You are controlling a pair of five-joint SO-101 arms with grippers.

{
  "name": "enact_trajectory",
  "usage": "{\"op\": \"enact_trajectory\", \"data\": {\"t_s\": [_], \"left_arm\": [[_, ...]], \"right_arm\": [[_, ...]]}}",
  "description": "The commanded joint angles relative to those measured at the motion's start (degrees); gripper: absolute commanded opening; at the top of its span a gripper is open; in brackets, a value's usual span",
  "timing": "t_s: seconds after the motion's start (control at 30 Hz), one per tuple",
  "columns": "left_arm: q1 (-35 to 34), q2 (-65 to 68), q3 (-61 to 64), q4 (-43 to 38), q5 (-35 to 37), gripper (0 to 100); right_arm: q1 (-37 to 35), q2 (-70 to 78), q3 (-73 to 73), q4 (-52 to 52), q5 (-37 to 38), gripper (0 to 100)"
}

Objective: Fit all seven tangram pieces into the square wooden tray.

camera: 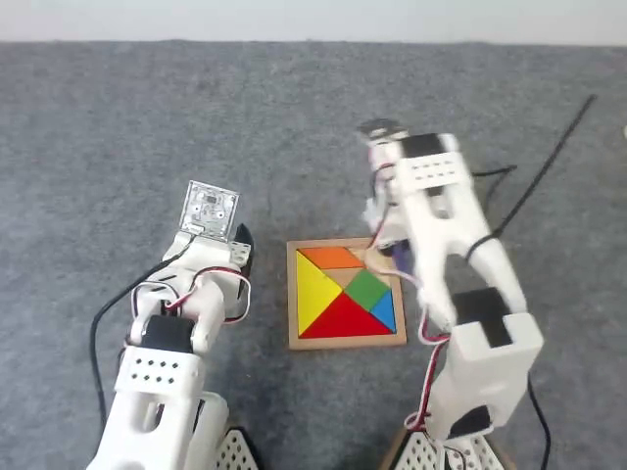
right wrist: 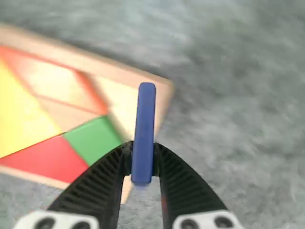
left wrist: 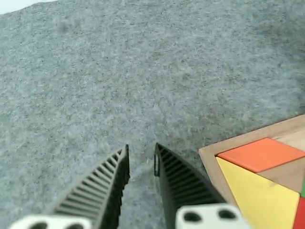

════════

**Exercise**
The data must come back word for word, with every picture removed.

**Output of the task**
You are controlling a pair of five-joint SO-101 arms with grippers.

{
  "name": "enact_trajectory",
  "usage": "{\"op\": \"enact_trajectory\", \"data\": {\"t_s\": [_], \"left_arm\": [[_, ...]], \"right_arm\": [[_, ...]]}}",
  "description": "The commanded joint angles relative to those measured at the motion's start (degrees); gripper: absolute commanded opening; at the top of its span a gripper is open; in brackets, a value's usual span",
  "timing": "t_s: seconds after the motion's start (control at 30 Hz), one per tuple",
  "columns": "left_arm: q1 (-35 to 34), q2 (-65 to 68), q3 (-61 to 64), q4 (-43 to 38), q5 (-35 to 37), gripper (0 to 100); right_arm: q1 (-37 to 35), q2 (-70 to 78), q3 (-73 to 73), q4 (-52 to 52), q5 (-37 to 38), gripper (0 to 100)"
}

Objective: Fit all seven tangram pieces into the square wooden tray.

camera: 
right wrist: 
left wrist: 

This exercise requires no further work.